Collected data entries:
----------

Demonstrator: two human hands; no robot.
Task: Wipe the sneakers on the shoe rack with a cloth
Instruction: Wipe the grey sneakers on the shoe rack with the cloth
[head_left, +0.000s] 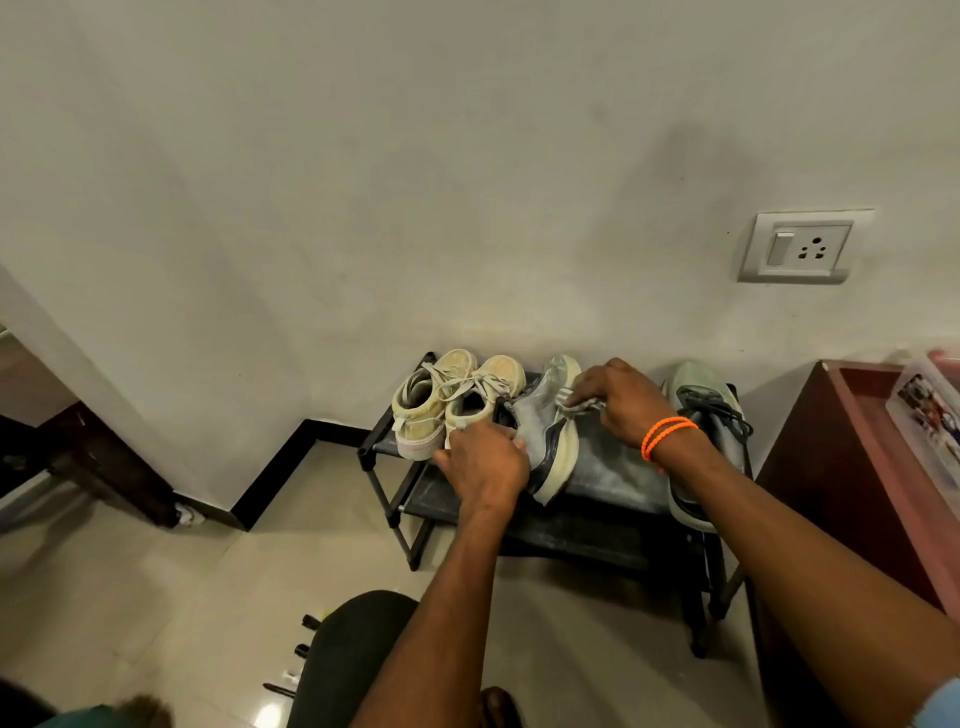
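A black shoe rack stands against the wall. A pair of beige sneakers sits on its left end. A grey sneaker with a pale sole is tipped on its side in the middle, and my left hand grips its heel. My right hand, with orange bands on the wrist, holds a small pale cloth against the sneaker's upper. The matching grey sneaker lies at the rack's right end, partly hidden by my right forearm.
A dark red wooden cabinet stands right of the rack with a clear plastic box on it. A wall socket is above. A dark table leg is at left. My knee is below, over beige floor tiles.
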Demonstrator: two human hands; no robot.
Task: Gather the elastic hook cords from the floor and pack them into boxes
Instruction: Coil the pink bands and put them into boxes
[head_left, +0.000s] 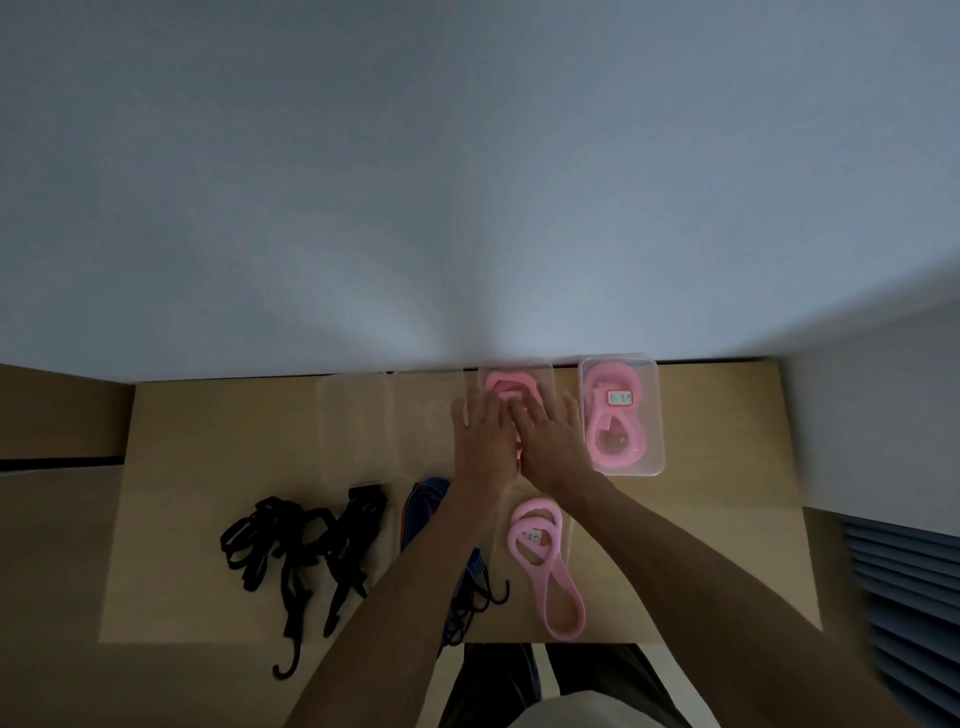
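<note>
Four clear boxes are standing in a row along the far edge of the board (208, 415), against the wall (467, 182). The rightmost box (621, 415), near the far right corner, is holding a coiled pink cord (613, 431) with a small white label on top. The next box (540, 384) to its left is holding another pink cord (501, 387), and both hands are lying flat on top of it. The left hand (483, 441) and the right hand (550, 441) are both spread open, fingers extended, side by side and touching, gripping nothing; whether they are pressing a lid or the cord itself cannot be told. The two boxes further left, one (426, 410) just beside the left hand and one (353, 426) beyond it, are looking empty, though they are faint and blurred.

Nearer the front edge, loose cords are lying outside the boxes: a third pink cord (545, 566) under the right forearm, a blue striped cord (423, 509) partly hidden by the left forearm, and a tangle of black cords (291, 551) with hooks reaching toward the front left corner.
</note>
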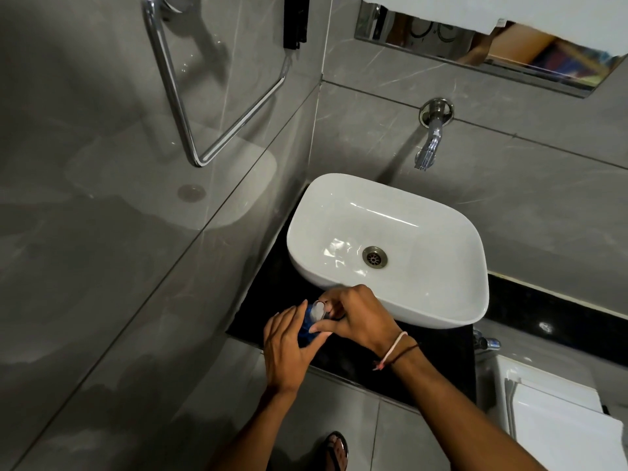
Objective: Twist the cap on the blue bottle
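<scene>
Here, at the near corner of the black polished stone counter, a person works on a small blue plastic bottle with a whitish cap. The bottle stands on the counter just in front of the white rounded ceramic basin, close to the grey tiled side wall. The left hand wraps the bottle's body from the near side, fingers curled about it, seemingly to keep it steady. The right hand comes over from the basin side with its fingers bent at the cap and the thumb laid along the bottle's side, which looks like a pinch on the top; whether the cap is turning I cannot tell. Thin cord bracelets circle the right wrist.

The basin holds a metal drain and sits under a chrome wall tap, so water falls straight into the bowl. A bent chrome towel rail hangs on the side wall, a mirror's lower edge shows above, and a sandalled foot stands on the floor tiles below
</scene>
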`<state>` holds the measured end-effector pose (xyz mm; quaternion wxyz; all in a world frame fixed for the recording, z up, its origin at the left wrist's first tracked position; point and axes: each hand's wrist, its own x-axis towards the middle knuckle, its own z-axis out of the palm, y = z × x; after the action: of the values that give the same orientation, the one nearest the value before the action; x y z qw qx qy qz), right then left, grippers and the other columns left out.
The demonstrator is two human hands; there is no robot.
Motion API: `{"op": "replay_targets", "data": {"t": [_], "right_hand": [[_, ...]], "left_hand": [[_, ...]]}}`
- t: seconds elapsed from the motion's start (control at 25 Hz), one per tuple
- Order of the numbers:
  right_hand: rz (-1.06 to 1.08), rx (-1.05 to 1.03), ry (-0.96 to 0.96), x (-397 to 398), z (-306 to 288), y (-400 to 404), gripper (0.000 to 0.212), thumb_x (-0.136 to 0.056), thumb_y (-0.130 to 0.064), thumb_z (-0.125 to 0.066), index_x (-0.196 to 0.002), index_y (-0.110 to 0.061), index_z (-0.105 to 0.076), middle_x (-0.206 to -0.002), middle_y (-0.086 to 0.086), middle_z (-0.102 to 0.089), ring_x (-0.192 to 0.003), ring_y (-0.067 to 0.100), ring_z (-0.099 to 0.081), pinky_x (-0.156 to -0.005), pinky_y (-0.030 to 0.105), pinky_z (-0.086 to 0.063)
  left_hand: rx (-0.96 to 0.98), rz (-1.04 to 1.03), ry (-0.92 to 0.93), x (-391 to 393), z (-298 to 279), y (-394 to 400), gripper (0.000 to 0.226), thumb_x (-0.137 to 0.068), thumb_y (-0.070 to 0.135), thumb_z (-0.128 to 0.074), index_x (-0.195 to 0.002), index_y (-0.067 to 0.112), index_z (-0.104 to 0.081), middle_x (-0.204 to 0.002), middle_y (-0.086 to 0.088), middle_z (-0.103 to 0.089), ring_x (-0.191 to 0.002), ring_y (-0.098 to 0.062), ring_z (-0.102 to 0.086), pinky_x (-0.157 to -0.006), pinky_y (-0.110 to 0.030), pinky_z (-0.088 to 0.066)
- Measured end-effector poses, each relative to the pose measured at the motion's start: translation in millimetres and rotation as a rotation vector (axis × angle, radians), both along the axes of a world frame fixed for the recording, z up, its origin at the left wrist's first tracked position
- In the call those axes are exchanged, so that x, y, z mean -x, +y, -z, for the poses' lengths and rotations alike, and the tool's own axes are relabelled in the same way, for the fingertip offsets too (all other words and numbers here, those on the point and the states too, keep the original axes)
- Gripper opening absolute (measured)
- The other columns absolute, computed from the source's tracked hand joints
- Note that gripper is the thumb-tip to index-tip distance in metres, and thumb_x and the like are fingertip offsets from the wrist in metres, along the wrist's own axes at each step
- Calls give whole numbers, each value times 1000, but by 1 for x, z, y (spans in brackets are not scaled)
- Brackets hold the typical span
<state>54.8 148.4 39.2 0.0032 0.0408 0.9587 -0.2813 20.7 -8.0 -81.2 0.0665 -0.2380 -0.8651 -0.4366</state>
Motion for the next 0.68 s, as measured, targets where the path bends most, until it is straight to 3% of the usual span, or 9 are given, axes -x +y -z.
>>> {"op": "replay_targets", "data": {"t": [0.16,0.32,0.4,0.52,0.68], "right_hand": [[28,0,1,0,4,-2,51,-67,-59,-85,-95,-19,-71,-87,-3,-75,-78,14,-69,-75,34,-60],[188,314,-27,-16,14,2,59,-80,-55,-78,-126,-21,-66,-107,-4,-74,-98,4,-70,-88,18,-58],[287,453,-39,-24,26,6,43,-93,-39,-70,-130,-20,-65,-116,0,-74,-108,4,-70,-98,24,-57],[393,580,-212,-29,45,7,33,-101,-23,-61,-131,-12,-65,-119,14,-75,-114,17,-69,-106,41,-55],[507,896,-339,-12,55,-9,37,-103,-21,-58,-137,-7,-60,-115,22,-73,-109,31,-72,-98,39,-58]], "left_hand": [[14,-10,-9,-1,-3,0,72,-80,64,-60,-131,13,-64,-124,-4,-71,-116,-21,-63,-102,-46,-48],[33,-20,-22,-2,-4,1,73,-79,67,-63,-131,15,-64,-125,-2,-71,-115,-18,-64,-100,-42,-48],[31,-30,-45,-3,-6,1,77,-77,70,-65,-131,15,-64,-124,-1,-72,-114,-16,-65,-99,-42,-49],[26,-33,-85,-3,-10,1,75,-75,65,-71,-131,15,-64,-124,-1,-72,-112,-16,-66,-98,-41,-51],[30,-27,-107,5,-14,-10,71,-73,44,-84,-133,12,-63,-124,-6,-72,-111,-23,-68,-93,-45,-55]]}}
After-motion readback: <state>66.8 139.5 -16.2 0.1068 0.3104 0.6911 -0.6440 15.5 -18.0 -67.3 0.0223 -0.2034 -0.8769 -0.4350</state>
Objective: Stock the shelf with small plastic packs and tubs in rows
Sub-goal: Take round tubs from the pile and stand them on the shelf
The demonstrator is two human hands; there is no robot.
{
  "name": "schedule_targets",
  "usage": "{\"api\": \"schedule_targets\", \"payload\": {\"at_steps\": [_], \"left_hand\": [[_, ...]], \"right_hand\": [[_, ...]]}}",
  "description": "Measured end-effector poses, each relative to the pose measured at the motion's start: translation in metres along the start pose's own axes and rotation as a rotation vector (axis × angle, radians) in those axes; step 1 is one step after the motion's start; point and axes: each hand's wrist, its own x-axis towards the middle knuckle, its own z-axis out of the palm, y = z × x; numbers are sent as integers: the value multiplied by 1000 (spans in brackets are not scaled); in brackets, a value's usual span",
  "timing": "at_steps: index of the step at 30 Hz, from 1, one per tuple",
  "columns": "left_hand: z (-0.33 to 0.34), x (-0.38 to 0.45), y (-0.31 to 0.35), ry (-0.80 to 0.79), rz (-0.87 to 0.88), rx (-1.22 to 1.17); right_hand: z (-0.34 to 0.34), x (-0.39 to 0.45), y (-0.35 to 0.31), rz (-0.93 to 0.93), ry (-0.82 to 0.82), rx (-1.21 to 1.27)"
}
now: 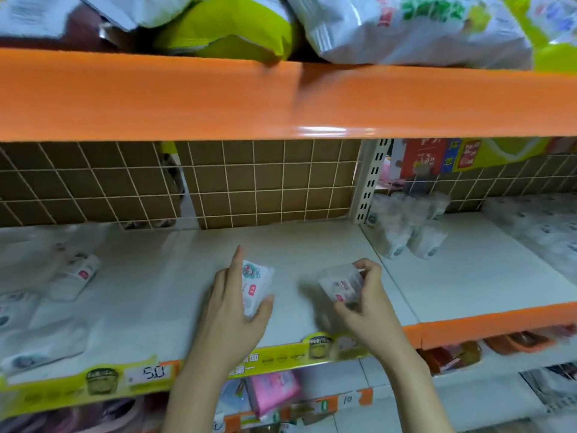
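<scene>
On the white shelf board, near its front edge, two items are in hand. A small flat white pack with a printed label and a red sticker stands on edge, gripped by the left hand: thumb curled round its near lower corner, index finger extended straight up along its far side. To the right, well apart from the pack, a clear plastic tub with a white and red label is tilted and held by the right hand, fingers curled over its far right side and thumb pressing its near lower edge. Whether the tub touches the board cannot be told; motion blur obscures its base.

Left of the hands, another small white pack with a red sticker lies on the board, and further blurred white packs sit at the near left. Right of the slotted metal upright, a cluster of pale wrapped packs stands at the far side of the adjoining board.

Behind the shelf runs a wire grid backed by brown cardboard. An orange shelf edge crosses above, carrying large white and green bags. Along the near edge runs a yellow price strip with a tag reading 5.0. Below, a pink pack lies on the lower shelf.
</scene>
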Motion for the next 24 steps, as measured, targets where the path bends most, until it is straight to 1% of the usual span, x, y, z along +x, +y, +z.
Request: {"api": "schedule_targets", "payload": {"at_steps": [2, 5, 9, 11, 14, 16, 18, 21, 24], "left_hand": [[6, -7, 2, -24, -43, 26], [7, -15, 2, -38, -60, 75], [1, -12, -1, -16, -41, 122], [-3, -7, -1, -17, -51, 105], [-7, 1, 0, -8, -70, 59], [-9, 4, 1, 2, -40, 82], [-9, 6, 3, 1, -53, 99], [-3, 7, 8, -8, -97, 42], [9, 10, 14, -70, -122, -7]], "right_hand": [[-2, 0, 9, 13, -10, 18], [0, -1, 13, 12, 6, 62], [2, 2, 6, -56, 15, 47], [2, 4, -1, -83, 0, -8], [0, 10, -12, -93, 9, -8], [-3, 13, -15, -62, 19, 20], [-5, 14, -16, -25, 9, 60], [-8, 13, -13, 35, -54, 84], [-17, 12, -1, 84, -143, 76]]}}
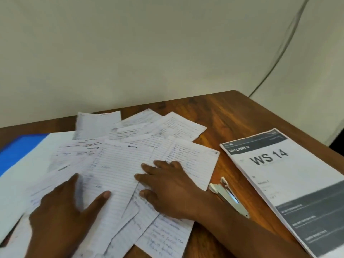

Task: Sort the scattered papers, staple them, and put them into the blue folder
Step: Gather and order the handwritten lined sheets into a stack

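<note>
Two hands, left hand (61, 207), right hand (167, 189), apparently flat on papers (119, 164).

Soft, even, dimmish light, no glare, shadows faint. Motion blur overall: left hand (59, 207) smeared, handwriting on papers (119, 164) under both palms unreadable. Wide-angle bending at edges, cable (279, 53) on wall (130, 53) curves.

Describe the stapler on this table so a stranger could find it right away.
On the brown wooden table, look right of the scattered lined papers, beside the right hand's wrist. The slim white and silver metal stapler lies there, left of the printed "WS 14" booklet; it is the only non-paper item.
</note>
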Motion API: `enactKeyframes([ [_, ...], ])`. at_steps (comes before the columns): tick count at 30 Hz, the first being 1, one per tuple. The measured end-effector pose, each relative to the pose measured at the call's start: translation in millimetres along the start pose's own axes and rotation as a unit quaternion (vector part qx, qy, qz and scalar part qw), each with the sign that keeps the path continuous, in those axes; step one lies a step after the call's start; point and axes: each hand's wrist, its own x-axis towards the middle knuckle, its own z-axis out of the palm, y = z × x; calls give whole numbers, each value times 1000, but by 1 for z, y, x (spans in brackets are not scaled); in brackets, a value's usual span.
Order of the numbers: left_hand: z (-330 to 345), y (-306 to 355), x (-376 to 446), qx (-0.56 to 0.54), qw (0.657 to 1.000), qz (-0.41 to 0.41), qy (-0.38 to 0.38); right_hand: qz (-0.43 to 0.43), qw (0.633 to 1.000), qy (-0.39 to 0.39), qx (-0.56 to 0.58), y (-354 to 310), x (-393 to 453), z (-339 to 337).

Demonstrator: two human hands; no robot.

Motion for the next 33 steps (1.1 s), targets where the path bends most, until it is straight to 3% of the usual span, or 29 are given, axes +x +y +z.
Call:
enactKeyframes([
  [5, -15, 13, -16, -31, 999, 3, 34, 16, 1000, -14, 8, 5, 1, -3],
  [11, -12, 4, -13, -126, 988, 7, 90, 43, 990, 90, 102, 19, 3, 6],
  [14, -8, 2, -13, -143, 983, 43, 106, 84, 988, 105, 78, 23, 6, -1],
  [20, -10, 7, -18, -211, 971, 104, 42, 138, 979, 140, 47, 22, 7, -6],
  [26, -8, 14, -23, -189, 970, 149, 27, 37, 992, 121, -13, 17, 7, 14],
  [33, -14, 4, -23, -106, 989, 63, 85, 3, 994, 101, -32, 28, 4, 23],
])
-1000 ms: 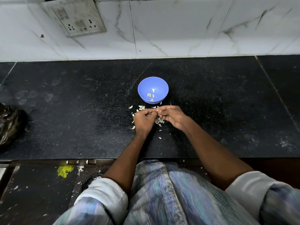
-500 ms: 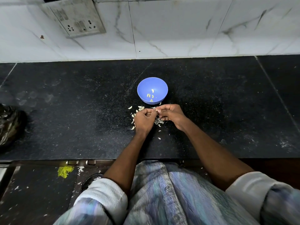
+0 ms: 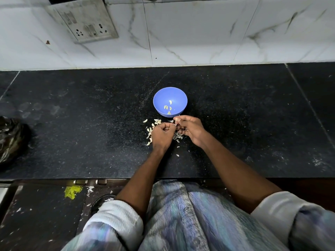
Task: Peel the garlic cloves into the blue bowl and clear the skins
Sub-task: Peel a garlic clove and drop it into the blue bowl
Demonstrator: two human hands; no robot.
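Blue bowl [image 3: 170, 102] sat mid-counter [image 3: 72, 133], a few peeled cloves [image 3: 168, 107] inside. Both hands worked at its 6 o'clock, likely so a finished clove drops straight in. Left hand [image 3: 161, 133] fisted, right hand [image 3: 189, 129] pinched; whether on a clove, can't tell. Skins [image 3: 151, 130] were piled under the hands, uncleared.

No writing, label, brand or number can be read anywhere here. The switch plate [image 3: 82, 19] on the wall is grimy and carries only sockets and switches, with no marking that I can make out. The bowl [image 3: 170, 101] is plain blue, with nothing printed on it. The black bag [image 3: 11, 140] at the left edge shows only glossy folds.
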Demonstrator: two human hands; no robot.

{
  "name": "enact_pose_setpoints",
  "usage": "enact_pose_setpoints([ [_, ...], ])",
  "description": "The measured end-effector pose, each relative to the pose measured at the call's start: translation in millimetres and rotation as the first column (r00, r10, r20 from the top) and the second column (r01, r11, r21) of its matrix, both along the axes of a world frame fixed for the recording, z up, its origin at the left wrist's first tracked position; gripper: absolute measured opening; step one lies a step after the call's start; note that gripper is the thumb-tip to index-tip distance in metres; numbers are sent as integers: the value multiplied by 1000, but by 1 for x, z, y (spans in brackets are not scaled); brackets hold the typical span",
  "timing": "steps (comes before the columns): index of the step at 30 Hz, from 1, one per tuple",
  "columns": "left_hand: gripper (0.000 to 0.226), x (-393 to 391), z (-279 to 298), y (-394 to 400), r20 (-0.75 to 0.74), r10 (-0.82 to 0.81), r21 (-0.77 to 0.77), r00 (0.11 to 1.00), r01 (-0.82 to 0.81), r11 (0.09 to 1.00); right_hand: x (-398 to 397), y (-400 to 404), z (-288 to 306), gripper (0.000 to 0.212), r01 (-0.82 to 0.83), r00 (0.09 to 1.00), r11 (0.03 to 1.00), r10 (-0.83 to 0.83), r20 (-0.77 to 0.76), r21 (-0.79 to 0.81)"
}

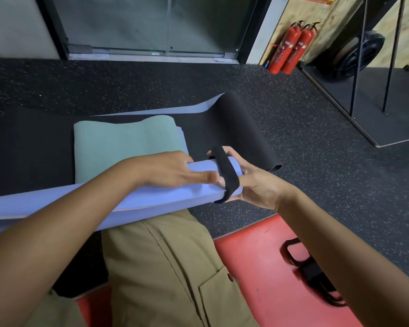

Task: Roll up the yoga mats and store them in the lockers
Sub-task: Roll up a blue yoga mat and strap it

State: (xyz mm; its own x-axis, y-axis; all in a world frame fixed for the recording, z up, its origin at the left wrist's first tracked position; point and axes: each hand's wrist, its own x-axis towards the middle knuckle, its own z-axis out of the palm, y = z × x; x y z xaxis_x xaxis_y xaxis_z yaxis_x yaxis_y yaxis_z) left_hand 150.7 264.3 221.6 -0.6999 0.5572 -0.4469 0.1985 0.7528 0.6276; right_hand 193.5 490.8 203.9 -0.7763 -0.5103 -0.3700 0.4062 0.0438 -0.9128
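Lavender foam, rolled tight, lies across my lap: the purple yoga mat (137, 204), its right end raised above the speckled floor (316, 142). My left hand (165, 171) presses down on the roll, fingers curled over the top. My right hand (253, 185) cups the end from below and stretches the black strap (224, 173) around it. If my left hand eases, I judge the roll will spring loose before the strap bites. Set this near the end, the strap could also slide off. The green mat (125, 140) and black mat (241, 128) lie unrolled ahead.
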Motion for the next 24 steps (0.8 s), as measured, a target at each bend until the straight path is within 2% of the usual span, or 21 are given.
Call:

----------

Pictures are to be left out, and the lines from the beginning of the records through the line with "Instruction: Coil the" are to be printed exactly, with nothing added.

Demonstrator: two human hands; no robot.
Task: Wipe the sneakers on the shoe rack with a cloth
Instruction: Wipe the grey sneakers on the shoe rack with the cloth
[head_left, +0.000s] 
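A black shoe rack stands against the wall. A pair of beige sneakers sits on its left end. A grey sneaker with a pale sole is tipped on its side in the middle, and my left hand grips its heel. My right hand, with orange bands on the wrist, holds a small pale cloth against the sneaker's upper. The matching grey sneaker lies at the rack's right end, partly hidden by my right forearm.
A dark red wooden cabinet stands right of the rack with a clear plastic box on it. A wall socket is above. A dark table leg is at left. My knee is below, over beige floor tiles.
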Demonstrator: two human hands; no robot.
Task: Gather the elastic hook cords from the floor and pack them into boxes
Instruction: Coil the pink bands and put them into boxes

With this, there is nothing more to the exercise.